Con l’inizio di dicembre, si torna a parlare di pensionamenti. Quelli che nel comparto Istruzione l’anno prossimo avranno una consistenza da record.

Oltre alle canoniche uscite, derivanti della pensione di vecchiaia e d’anzianità, si aggiungeranno le tante prevedibili domande di docenti, Ata e dirigenti scolastici che detengono i requisiti per aderire ai vari sistemi attivi di uscita anticipata dal lavoro: si tratta di decine di migliaia di dipendenti interessati ad Opzione Donna, Ape Social (che nella scuola è ingiustamente prevista solo per i maestri delle scuola dell’infanzia) e Quota 100. Quest’ultimo, riservato a chi ha almeno 62 anni e 38 di contributi, dovrebbe far liberare almeno altri 30 mila posti in più rispetto ai 27 mila già rimasti vuoti per via delle adesioni del 2019 mai colmate. Considerando il turn over “naturale”, solo tra i docenti si rischia concretamente di arrivare a 100 mila posti a tutti gli effetti vacanti da rimpiazzare. I quali si andranno ad aggiungere ai 150 mila che continuano a permanere in organico di fatto (60 mila solo su sostegno). In tutto, si tratta di 250 mila insegnanti precari, dunque almeno 50 mila in più di quelli che sono serviti nel 2019 e che tra l’altro ancora devono essere tutti contrattualizzati, con ampio ricorso alle Mad e agli annunci su internet, social compresi.

“Quota 100”, il sistema introdotto un anno fa dal M5S e Lega per favorire l’accesso alla pensione di coloro che detengono almeno 38 anni di contributi riconoscibili e 62 anni di età, in vigore fino al 2021, e che nei giorni scorsi l’Ocse ha assurdamente contestato, potrebbe “regalare” alla scuola un turn over davvero storico. Perché ai posti liberatisi l’anno passato, mai assegnati, né per la mobilità né per le immissioni in ruolo, nel 2020 si andrebbero ad aggiungere anche quelli delle domande che si presenteranno a breve.

IN ARRIVO LA CIRCOLARE SULLE PENSIONI

A questo proposito, la rivista Orizzonte Scuola conferma che “la prossima settimana il Miur emanerà la circolare annuale per la presentazione della domanda. Ricordiamo che le domande da presentare, per avere l’assegno pensionistico da settembre 2020, sono due: una su Polis – la data di scadenza sarà indicata dal Miur – una all’INPS”. Con questi presupposti, effettivamente, è molto probabile che la prossima estate vi sia un turn over maxi nella scuola: un ricambio che però rischia di essere vanificato da un sistema di reclutamento antico e sempre più inefficace.

L’UTILIZZO DEI POSTI DERIVANTI DA “QUOTA 100”

Molto, per farsi trovare pronti, dipenderà dall’esito di un emendamento su “Quota 100” già approvato riguardante il decreto salva precari: il disco verde, della passata settimana, è giunto dalle Commissioni Cultura e Lavoro della Camera.
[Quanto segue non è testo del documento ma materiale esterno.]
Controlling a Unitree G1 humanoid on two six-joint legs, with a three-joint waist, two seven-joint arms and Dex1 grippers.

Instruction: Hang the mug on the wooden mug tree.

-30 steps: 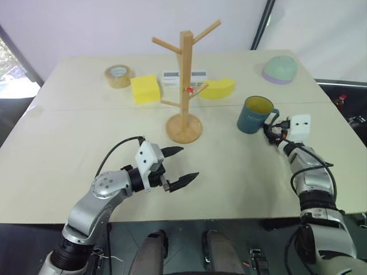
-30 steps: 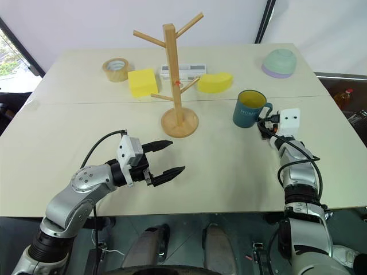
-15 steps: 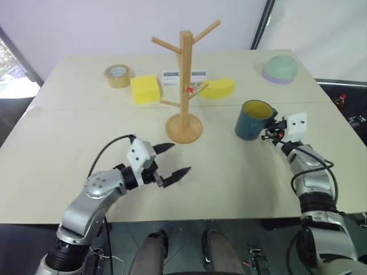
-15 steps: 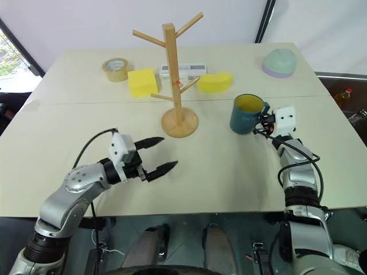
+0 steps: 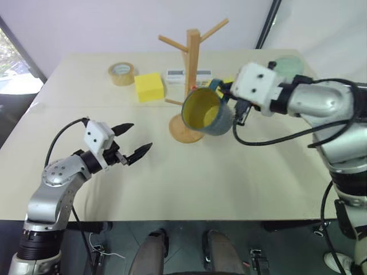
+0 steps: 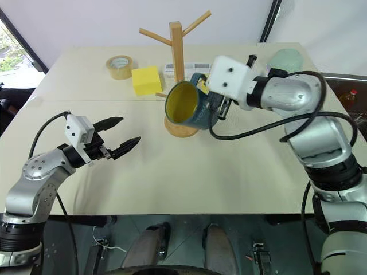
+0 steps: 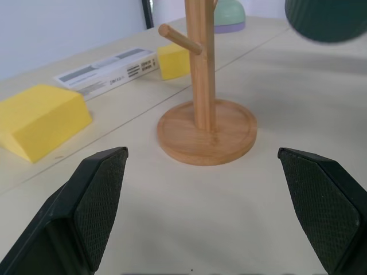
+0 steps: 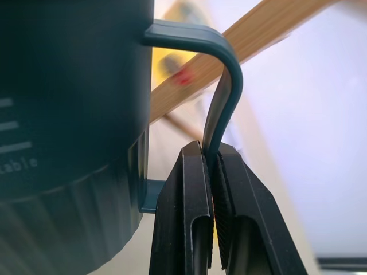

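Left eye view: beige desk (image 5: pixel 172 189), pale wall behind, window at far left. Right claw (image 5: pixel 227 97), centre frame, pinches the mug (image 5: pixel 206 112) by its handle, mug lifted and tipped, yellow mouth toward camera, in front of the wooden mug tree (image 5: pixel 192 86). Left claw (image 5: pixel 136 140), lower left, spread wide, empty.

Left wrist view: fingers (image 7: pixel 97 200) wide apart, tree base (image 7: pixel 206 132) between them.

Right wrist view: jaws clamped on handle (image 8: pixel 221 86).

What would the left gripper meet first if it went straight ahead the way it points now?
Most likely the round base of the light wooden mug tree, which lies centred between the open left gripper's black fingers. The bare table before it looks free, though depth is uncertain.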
Ora, però, serve quello di tutto Montecitorio: se i deputati diranno sì alla modifica 1. 107, prima dell’approdo del decreto 126 al Senato, si raggiungerà un obiettivo importante.

LA NORMA STRAORDINARIA

L’emendamento prevede che “in via straordinaria, in considerazione dei posti” che a seguito della pensione anticipata con il sistema cosiddetto “Quota 100” anche nel 2020 rimarranno “vacanti e disponibili, sono nominati in ruolo i soggetti inclusi a pieno titolo nelle graduatorie valide per la stipula di contratti a tempo indeterminato, che siano in posizione utile per la nomina rispetto alle facoltà assunzionali non utilizzate alla conclusione delle operazioni di immissione per l’anno scolastico 2019/2020”.
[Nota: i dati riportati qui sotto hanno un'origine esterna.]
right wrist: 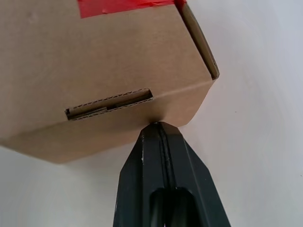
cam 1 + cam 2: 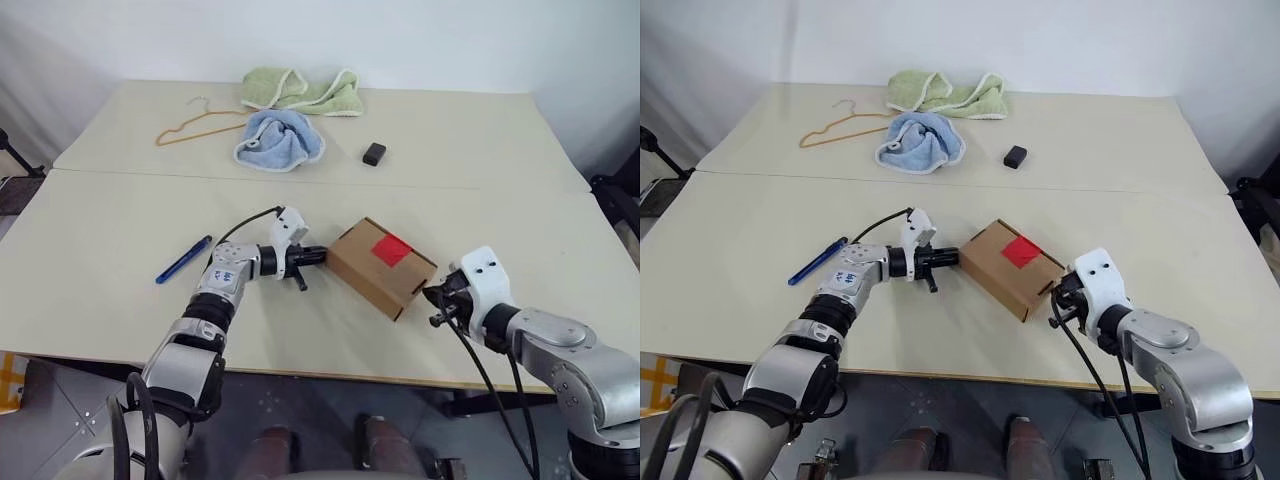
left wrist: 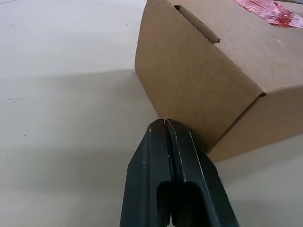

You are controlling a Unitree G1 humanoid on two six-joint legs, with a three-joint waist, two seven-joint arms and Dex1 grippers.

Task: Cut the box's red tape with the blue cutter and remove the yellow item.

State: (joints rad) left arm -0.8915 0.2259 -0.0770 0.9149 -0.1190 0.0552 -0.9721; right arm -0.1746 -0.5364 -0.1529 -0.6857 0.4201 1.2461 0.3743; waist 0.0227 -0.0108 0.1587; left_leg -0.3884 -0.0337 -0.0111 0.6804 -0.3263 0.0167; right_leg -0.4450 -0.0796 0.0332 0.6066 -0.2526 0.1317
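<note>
brown cardboard box (image 2: 380,266), glossy red tape (image 2: 391,250) on top, between closed left gripper (image 2: 322,255) and closed right gripper (image 2: 428,295)

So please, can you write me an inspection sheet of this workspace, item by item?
Surface: pale table, two boards joined at a seam.
Job's things: box closed, red tape uncut on top; blue cutter lying untouched to the robot's left.
Clutter: green towel, blue cloth, orange hanger, black block at the far side.
Grippers: left tool and right tool shut, at opposite box ends.
Cables: black cables on both arms.
Surroundings: white wall.
</note>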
Inoltre, la nomina del lavoratore subentrante in ruolo avrà “decorrenza giuridica dal 1° settembre 2019 e decorrenza economica dalla presa di servizio, che avviene nell’anno scolastico 2020/2021”. Infine, chi subentrerà al personale, avrà facoltà di scegliere “la provincia e la sede di assegnazione con priorità rispetto alle ordinarie operazioni di mobilità e di immissione in ruolo da disporsi per l’anno scolastico 2020/2021”. Sulla retroattività delle nomine, tuttavia, c’è ancora da superare il veto del ministero dell’Economia e delle Finanze.